JOHN W. LOFTIS, JR., PLAINTIFF-APPELLANT,
v.
VESTA COMPANIES, DEFENDANT-APPELLEE.



Appeal from the Circuit Court for the 13th Judicial Circuit. La Salle County, Illinois. No. 94--CH--7. Hon. Robert L. Carter, Judge, Presiding.

Released for Publication November 24, 1997.

Present - Honorable Kent Slater, Justice, Honorable Thomas J. Homer, Justice, Honorable Peg Breslin, Justice. Justice Homer delivered the opinion of the court. Breslin and Slater, JJ., concur.

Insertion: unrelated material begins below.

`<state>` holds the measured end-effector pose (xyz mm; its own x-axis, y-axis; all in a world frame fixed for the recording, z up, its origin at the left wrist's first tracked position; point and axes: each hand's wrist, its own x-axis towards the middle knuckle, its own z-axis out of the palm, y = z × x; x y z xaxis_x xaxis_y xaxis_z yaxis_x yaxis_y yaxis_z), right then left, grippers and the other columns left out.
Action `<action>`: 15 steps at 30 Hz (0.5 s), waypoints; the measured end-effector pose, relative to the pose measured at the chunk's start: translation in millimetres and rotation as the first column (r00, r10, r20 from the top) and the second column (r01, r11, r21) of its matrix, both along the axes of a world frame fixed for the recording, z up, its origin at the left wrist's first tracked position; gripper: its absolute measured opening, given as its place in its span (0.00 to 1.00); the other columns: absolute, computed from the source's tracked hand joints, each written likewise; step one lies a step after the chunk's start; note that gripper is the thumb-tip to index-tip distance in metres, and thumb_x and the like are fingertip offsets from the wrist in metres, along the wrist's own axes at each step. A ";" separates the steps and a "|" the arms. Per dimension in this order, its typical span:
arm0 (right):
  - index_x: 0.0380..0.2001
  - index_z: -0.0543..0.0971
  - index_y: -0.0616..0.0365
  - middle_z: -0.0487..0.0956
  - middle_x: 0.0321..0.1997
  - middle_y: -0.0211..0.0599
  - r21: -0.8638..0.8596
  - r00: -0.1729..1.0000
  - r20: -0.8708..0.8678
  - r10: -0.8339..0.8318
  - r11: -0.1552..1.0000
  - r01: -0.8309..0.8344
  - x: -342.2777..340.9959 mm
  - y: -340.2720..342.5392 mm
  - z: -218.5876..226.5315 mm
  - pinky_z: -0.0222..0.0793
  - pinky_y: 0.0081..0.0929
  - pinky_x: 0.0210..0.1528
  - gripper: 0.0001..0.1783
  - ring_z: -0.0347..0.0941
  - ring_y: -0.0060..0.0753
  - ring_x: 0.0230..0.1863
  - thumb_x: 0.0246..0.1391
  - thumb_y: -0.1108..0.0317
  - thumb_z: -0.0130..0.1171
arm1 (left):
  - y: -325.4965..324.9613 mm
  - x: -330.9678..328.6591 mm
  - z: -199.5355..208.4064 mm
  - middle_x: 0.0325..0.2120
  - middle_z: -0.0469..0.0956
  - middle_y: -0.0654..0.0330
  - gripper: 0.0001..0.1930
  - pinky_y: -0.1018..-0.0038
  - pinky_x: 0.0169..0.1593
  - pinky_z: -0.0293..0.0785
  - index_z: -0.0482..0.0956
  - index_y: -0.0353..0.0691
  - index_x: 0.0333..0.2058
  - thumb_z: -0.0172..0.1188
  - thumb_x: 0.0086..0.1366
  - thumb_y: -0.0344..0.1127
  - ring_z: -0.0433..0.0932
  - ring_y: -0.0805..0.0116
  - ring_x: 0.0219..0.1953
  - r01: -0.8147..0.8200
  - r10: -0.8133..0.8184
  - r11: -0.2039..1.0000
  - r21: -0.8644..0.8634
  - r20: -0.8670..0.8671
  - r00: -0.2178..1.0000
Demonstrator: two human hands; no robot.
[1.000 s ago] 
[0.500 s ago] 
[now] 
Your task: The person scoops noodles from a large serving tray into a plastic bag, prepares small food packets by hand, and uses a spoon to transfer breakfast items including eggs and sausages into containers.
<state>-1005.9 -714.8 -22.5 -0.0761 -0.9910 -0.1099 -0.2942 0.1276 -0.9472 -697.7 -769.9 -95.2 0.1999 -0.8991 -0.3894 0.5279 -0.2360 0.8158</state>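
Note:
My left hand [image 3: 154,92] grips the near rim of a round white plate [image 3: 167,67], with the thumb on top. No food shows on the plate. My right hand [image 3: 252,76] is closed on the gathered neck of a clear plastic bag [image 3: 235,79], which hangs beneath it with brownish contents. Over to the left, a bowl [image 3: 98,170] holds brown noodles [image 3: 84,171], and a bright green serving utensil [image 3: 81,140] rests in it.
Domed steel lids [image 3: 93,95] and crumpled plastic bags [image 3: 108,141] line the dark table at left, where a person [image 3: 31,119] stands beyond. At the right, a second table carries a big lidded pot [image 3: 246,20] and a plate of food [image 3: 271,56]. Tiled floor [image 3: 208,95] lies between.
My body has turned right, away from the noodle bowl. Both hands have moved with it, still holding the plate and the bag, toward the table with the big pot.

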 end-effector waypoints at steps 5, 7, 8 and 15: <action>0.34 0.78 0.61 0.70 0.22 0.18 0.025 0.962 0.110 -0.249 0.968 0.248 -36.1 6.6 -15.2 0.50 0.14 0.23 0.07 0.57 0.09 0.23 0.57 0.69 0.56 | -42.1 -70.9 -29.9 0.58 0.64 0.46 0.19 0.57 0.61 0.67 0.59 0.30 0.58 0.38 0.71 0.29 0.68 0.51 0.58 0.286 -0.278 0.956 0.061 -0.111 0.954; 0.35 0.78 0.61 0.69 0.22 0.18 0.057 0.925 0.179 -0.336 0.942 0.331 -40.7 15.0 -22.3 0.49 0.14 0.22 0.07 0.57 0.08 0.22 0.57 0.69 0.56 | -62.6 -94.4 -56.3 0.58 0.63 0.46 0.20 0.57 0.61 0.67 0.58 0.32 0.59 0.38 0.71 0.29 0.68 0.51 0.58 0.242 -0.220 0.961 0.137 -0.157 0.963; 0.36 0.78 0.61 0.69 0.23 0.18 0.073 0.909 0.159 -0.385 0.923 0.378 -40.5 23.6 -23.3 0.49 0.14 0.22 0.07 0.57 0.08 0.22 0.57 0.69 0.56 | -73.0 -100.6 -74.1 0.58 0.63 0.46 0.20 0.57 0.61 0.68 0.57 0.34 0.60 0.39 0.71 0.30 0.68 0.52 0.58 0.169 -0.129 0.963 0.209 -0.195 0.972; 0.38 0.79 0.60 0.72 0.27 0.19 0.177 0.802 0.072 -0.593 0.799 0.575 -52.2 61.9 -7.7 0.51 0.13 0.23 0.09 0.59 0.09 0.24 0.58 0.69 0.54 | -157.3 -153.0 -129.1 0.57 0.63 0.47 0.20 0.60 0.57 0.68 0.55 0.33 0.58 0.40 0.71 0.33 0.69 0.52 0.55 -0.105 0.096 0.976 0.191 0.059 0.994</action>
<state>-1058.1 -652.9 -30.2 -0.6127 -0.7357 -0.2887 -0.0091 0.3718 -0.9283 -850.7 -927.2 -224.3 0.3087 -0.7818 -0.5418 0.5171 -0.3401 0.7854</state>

The opinion of the court was delivered by: Thomas

The Honorable Justice HOMER delivered the opinion of the court:

The plaintiff, John W. Loftis, Jr., filed an action against the defendant insurance company which denied coverage for damages caused when his tractor-trailer drove over a pothole. We must determine whether driving over a pothole constitutes a "collision with another object" within the contemplation of the policy of insurance. The trial court granted summary judgment for the defendant. We reverse and enter summary judgment for the plaintiff.

FACTS

The plaintiff purchased an insurance policy from the defendant. The policy covered damages to the plaintiff's vehicle caused by a "collision with another object." The plaintiff was driving on Interstate 80 when his tractor-trailer traveled over a pothole in the road.

The main beam of the trailer was sheared off and the chain securing a roll of steel broke, spilling the contents onto the roadway and adjacent shoulder. The plaintiff sustained damages in the amount of $5,534.00.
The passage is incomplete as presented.